"""
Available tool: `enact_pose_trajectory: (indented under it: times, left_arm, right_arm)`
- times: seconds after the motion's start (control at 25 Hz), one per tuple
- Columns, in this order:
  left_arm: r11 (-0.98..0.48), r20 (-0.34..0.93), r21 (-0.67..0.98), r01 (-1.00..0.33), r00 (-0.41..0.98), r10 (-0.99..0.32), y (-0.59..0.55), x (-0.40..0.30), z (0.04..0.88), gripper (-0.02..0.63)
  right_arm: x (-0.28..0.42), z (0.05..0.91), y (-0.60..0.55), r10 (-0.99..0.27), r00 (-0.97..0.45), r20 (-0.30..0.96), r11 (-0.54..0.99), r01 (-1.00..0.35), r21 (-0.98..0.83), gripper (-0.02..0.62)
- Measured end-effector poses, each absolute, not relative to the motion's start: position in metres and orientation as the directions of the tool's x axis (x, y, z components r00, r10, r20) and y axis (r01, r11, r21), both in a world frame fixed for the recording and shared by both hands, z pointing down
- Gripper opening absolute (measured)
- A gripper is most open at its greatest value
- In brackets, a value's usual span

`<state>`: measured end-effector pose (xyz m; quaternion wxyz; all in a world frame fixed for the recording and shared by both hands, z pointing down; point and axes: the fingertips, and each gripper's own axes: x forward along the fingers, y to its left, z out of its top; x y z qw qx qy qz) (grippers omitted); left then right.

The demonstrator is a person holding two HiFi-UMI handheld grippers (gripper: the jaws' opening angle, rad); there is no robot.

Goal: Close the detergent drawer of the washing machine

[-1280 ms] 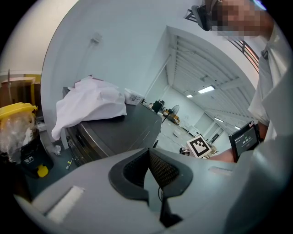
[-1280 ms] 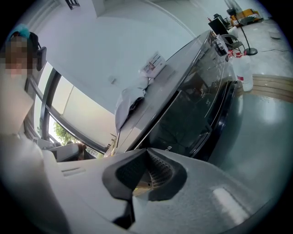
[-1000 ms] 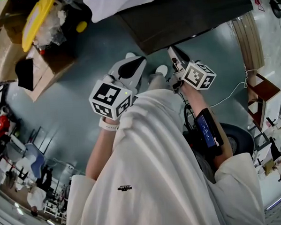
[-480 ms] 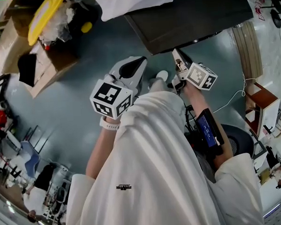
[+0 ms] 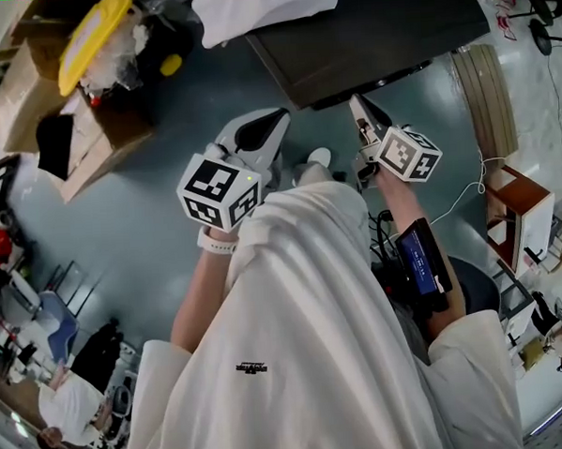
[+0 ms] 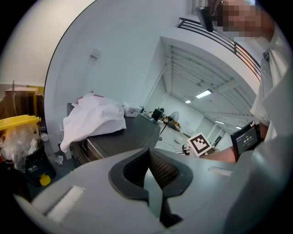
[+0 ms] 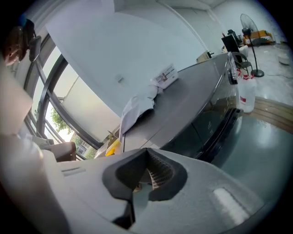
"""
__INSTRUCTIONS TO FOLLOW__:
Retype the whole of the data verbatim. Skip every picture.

__RESPONSE TO THIS EXERCISE__:
Available tool: `enact_pose_trajectory: (indented under it: times, left_arm, right_arm)`
- times: seconds after the motion's start (control at 25 Hz), one per tuple
- Columns, in this order:
  left_arm: r11 (-0.98..0.48), r20 (-0.34..0.93), r21 (-0.67..0.98), r01 (-1.00..0.33), r00 (-0.41..0.98), r10 (-0.99..0.32), y (-0.59..0.55), x (-0.40..0.30), z (0.04..0.88), gripper (-0.02..0.63)
  right_arm: x (-0.28..0.42), z (0.05..0.91), y (-0.60..0.55), r10 (-0.99..0.27), r00 (-0.97..0.45), r20 (-0.30..0.96), r11 (-0.54..0.99), r01 (-1.00..0.35), r21 (-0.98..0.83), gripper (-0.02..0.62)
- Measured end-effector poses, each absolute, not relative to the motion's start: position in metres and orientation as the directions of the tool's x axis (x, y, z components r00, r10, r20) and y axis (r01, r11, r21), both in a world frame fixed for the recording and shared by both hands, z pointing down
- Gripper opening absolute (measured)
- A gripper is most open at its greatest value
- In brackets, a value's usual span

`<state>`: measured end-effector pose (xyz m; quaternion wxyz; all in a world frame fixed for the recording and shared by both hands, z pointing down; point and axes: the fingertips, and each gripper's own axes: x forward along the fingers, y to its left, z out of its top; x y z qw qx qy qz) (grippers omitted); left then right.

The demonstrator is a person holding two HiFi-UMI handheld grippers (gripper: the jaws' opening angle, rad); there is no robot.

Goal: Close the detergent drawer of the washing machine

[-1280 ms] 
[-1280 ms] 
[-1000 ms] 
[-480 ms] 
[+0 ms] 
[+0 ms] 
[+0 ms] 

Work on the exercise is finished.